Обмен колкостями приводит к ряду непредвиденных последствий. Например, Гиттес начинает подозревать, что дело было вовсе не в воде и даже не в погибшем при странных обстоятельствах Холлисе Малрее как главе департамента водоснабжения Лос-Анджелеса. Детектив еще не понимает что происходит, но для него очевидно, что все нити преступления тянутся к Эвелин Малрей, именно она образует ядро загадки. Когда он показывает фотоснимки, на которых запечатлена ссора якобы давно не встречавшихся Ноя Кросса и Холлиса Малрея, богатей напросто игнорирует эти сведения, чем еще больше укрепляет подозрения Гиттеса. Персонаж Николсона в глубине души подозревает, что запечатленная на фотографиях перебранка спровоцирована обсуждением судьбы Эвелин, что отец и муж никак не могут поделить эту женщину.
Ключ к визуальному толкованию этой сцены кроется в крупных планах, в том числе отталкивающего вида жареной рыбы. Рыба и вода, как символы порочности, связаны со сценами у небольшого пруда с рыбками. Гиттес почти сразу же обнаруживает в нем ключ к разгадке тайны, но слишком поздно извлекает его из воды. Если же говорить о сцене на ранчо, то, вне всякого сомнения, Джейк Гиттес — это неподвижный центр, вокруг которого «танцуют» Ной Кросс и его слуга. Слуга — это не просто третье лицо, оценивающее шутки своего хозяина: его наличие расслабляет детектива, дает ему ложное чувство безопасности. На самом же деле это хитрая уловка: слуга — сообщник Кросса, помогающий богатею запутать Джейка. Не случайно слуга и хозяин «кружатся» вокруг своего гостя, как бы отвлекая его внимание, туманя его разум. Единство слуги и хозяина видно по синхронности движений и мимики, когда появляются мексиканские музыканты.

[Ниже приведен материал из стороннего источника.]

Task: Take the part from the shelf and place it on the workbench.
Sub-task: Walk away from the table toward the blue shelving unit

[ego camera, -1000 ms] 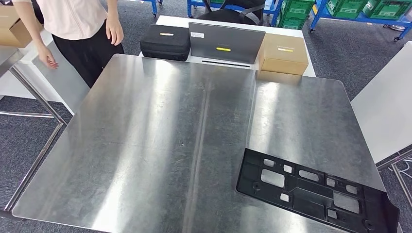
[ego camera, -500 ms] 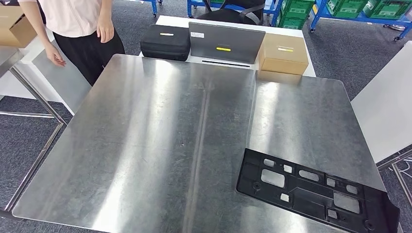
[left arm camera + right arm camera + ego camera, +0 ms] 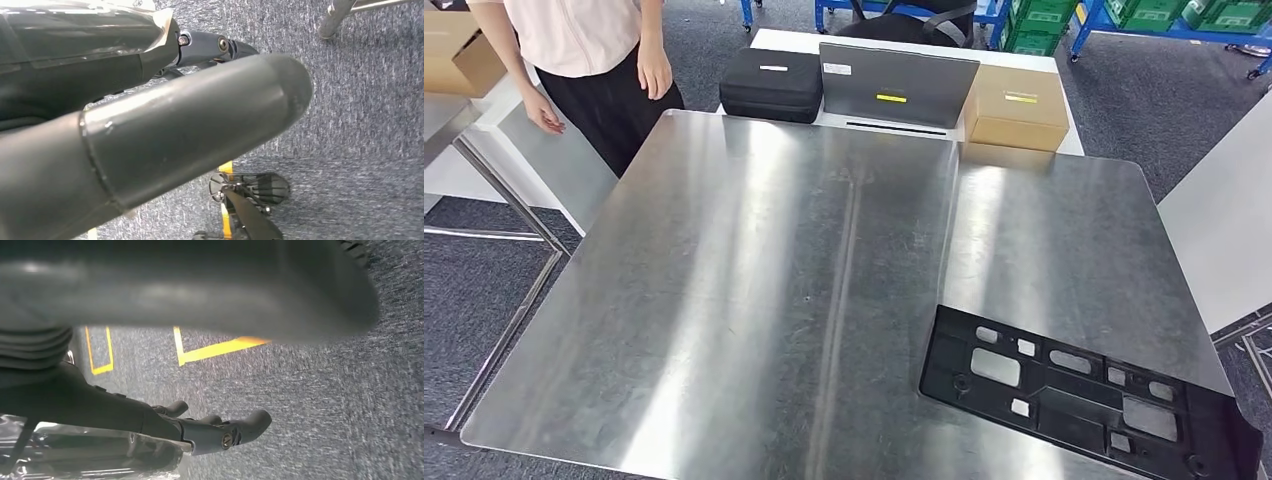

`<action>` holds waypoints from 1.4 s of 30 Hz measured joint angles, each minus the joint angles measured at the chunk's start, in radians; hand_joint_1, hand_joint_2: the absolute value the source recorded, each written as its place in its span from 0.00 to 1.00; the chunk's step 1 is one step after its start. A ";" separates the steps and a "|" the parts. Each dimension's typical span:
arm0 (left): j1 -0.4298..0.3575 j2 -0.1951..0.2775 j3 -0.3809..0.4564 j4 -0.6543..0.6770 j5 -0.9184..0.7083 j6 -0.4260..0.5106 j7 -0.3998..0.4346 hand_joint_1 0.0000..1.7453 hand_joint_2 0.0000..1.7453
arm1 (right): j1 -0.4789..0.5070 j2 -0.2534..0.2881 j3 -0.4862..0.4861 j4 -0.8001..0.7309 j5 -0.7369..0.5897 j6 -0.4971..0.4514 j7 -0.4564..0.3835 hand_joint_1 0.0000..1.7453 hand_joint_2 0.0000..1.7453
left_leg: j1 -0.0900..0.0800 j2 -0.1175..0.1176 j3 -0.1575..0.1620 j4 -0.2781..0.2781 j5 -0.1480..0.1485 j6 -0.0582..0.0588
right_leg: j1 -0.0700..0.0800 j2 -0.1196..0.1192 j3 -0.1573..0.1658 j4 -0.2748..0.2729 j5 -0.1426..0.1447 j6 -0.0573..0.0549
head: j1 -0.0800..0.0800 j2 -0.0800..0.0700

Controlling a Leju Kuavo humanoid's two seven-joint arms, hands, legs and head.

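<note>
The black plastic part [image 3: 1064, 408], a long flat plate with several cut-outs, lies flat on the steel workbench [image 3: 754, 300] at its near right corner, one end reaching the edge. My left hand [image 3: 165, 100] hangs over grey carpet, its thick thumb and dark fingers [image 3: 215, 45] apart and holding nothing. My right hand [image 3: 115, 410] also hangs over the carpet. Its fingers [image 3: 225, 430] are stretched out away from the thumb, with nothing between them.
A person [image 3: 584, 40] stands at the bench's far left corner. Behind the bench, a white table carries a black case [image 3: 772, 84], a grey panel [image 3: 894, 85] and a cardboard box [image 3: 1021, 105]. Another white surface [image 3: 1224, 230] is close on the right.
The whole head picture has shifted slightly, so the camera has moved. The person's hands have shifted a little. The part lies where it was on the bench.
</note>
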 joint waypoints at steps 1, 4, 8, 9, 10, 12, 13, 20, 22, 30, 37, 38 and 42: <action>0.000 0.000 -0.003 0.000 -0.001 -0.001 -0.001 0.00 0.00 | 0.000 0.000 0.000 0.000 0.000 0.000 0.000 0.00 0.00 | 0.000 -0.001 0.000 0.000 0.001 -0.002 | 0.001 0.000 0.029 -0.068 0.033 0.005 | 0.001 0.000; -0.001 0.000 -0.008 0.000 -0.002 -0.002 -0.003 0.00 0.00 | -0.002 0.000 0.000 0.000 0.000 -0.001 0.000 0.00 0.00 | -0.005 -0.005 -0.003 0.004 0.006 -0.018 | 0.012 0.004 0.093 -0.216 0.101 -0.007 | -0.001 0.000; -0.001 0.002 -0.010 0.000 -0.003 -0.002 -0.006 0.00 0.00 | -0.004 0.003 0.000 0.001 0.000 -0.003 0.002 0.00 0.00 | 0.000 -0.006 -0.012 0.017 -0.005 -0.047 | 0.013 0.004 0.079 -0.231 0.117 -0.050 | -0.006 0.000; 0.000 0.003 -0.010 0.000 -0.004 -0.002 -0.007 0.00 0.00 | -0.005 0.005 0.001 0.001 0.000 -0.003 0.003 0.00 0.00 | 0.003 -0.005 -0.023 0.045 -0.032 -0.053 | 0.009 0.002 0.078 -0.235 0.122 -0.063 | -0.008 0.000; 0.000 0.003 -0.011 0.000 -0.005 -0.002 -0.008 0.00 0.00 | -0.005 0.006 0.001 0.002 0.000 -0.003 0.005 0.00 0.00 | 0.006 -0.003 -0.042 0.095 -0.073 -0.057 | 0.007 -0.001 0.074 -0.236 0.127 -0.072 | -0.010 0.000; 0.000 0.002 -0.012 0.000 -0.005 -0.002 -0.008 0.00 0.00 | -0.005 0.006 0.001 0.002 0.000 -0.003 0.008 0.00 0.00 | 0.009 -0.002 -0.087 0.226 -0.156 -0.066 | 0.013 -0.006 0.064 -0.235 0.133 -0.083 | -0.014 0.000; 0.000 0.002 -0.013 0.000 -0.005 -0.002 -0.008 0.00 0.00 | -0.004 0.006 0.001 0.002 0.000 -0.003 0.009 0.00 0.00 | 0.011 -0.002 -0.098 0.273 -0.176 -0.070 | 0.015 -0.008 0.060 -0.235 0.135 -0.084 | -0.014 0.000; 0.000 0.003 -0.017 0.000 -0.009 -0.002 -0.009 0.00 0.00 | -0.006 0.008 0.002 0.002 0.003 -0.003 0.013 0.00 0.00 | 0.012 0.004 0.085 -0.003 -0.063 -0.058 | 0.024 -0.011 0.055 -0.220 0.144 -0.069 | -0.013 0.000; 0.001 0.002 -0.017 0.000 -0.010 -0.002 -0.010 0.00 0.00 | -0.006 0.008 0.003 0.002 0.003 -0.004 0.013 0.00 0.00 | 0.011 0.004 0.080 -0.012 -0.056 -0.046 | 0.027 -0.011 0.049 -0.220 0.149 -0.057 | -0.013 0.000; 0.000 -0.002 -0.017 0.001 -0.013 -0.002 -0.012 0.00 0.00 | -0.005 0.006 0.005 0.002 0.004 -0.004 0.027 0.00 0.00 | 0.013 0.009 0.043 -0.029 -0.013 -0.018 | 0.018 -0.002 -0.063 0.049 0.027 -0.039 | -0.008 0.000; -0.001 -0.005 -0.017 0.001 -0.018 -0.007 -0.010 0.00 0.00 | -0.007 0.003 0.005 0.003 -0.006 0.044 0.019 0.00 0.00 | 0.010 0.006 0.023 -0.011 -0.001 -0.052 | 0.017 0.006 0.076 -0.229 0.120 -0.046 | -0.012 0.000; 0.000 -0.006 -0.017 0.001 -0.019 -0.008 -0.009 0.00 0.00 | -0.007 0.002 0.005 0.003 -0.007 0.049 0.017 0.00 0.00 | 0.012 0.006 0.019 -0.004 -0.007 -0.056 | 0.015 0.005 0.075 -0.229 0.124 -0.053 | -0.012 0.000; 0.000 -0.006 -0.018 0.002 -0.019 -0.013 -0.008 0.00 0.00 | -0.007 0.002 0.005 0.003 -0.009 0.057 0.012 0.00 0.00 | 0.017 0.005 -0.060 0.186 -0.140 -0.069 | 0.015 0.000 0.061 -0.229 0.144 -0.082 | -0.014 0.000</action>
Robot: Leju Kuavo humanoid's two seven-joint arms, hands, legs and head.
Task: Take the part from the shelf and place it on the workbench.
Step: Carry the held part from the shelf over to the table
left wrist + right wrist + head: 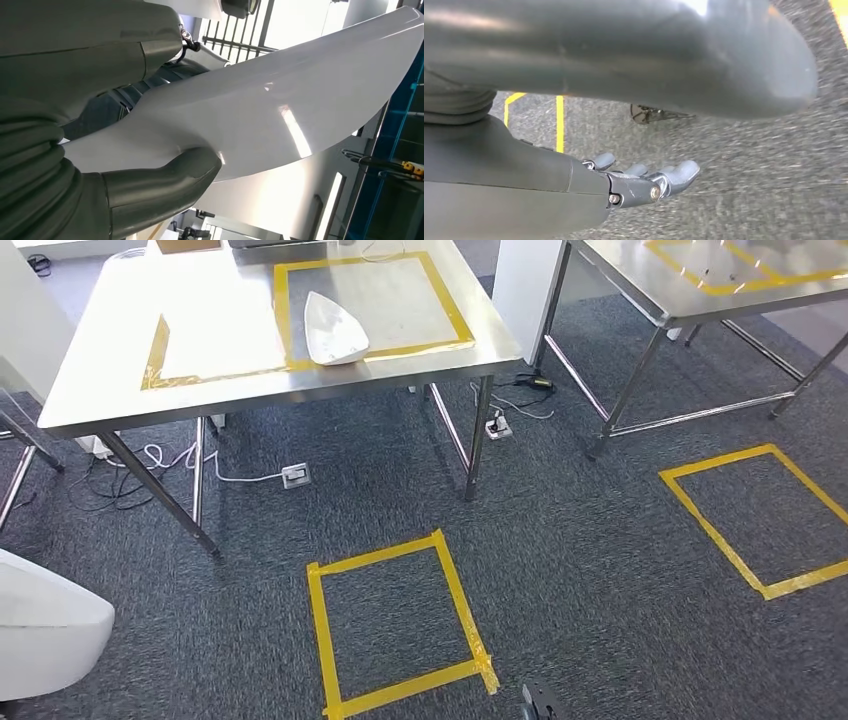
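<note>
The left hand pinches a glossy white curved part between thumb and fingers; the part also shows at the head view's lower left. The right hand hangs over carpet, fingers spread, holding nothing. The steel workbench ahead already carries 1 similar white part. The slick shell may slip from that edge grip, I judge, or clip the bench rim.

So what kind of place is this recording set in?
Probably a robotics test lab or workshop mock-up: stainless steel workbenches marked with yellow tape, yellow taped squares on grey carpet, loose cables underneath. The left hand grips a glossy white curved part.
</note>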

Шокирующий зрителя финал фильма не был результатом единодушного решения — мнения режиссера и сценариста кардинально разошлись. Таун хотел, чтобы у картины было оптимистическое, в чем-то даже романтическое завершение. История должна была закончиться вовсе не в китайском квартале, который был всего лишь метафорой. Предполагалось, что Эвелин Малрей удачно сбежала от преследователей, а Ной Кросс был убит, его гибель вызвала ливень, который прекратил ужасающую засуху в Лос-Анжелесе. Однако Полански решил, что у фильма должно быть трагичное окончание, которое должно состояться именно в китайском квартале. Он попросил «сделать» китайскую улицу, на которой один из полицейских убивает Эвелин Малрей, а Ной Кросс захватывает Кэтрин. Джейк Гиттес, не имеющий возможности предотвратить трагедию, сначала безмолвно взирает на нее, а затем так же безмолвно покидает улицы китайского квартала. Таун, иронизируя над столь мрачным финалом, назвал последние кадры фильма «туннелем в конце света» — опять же шутка, которая афористично описывает нуар как «нигилистическую революцию».
Полански хотел показать, что добро вовсе не всегда одерживает победу; чаще всего в реальной жизни триумфатором являются жестокость и зло.
В финале ленты уже ничего не остается от самовлюбленного Гиттеса. Зрителю как бы предлагается сделать вывод: судьба Эвелин Малрей и судьба Гиттеса в китайском квартале отнюдь не одно и то же. Женщина гибнет, для нее китайский квартал — это тупик. Подобно всем роковым красоткам классического нуара, она обречена на гибель. Джейк Гиттес продолжает жить, для него китайский квартал — это сквозная улица, по которой он уже когда-то проходил. Он может лишь попытаться забыть китайский квартал и постараться жить дальше как ни в чем не бывало.
По большому счету «Китайский квартал» превратился в серию невротических шуток, пытающихся проникнуть за грань конкретного места. Сам чайнатаун представлен как таинственная и загадочная локация, символизирующая собой непостижимое и подсознательное. При выборе: забыть или вернуться в китайский квартал — Джейк самоуверенно решает вновь пройти по его улицам, что ведет к трагедии. Из его подсознания извлечены ужасы и переживания прошлого. Частный детектив обречен пережить их заново.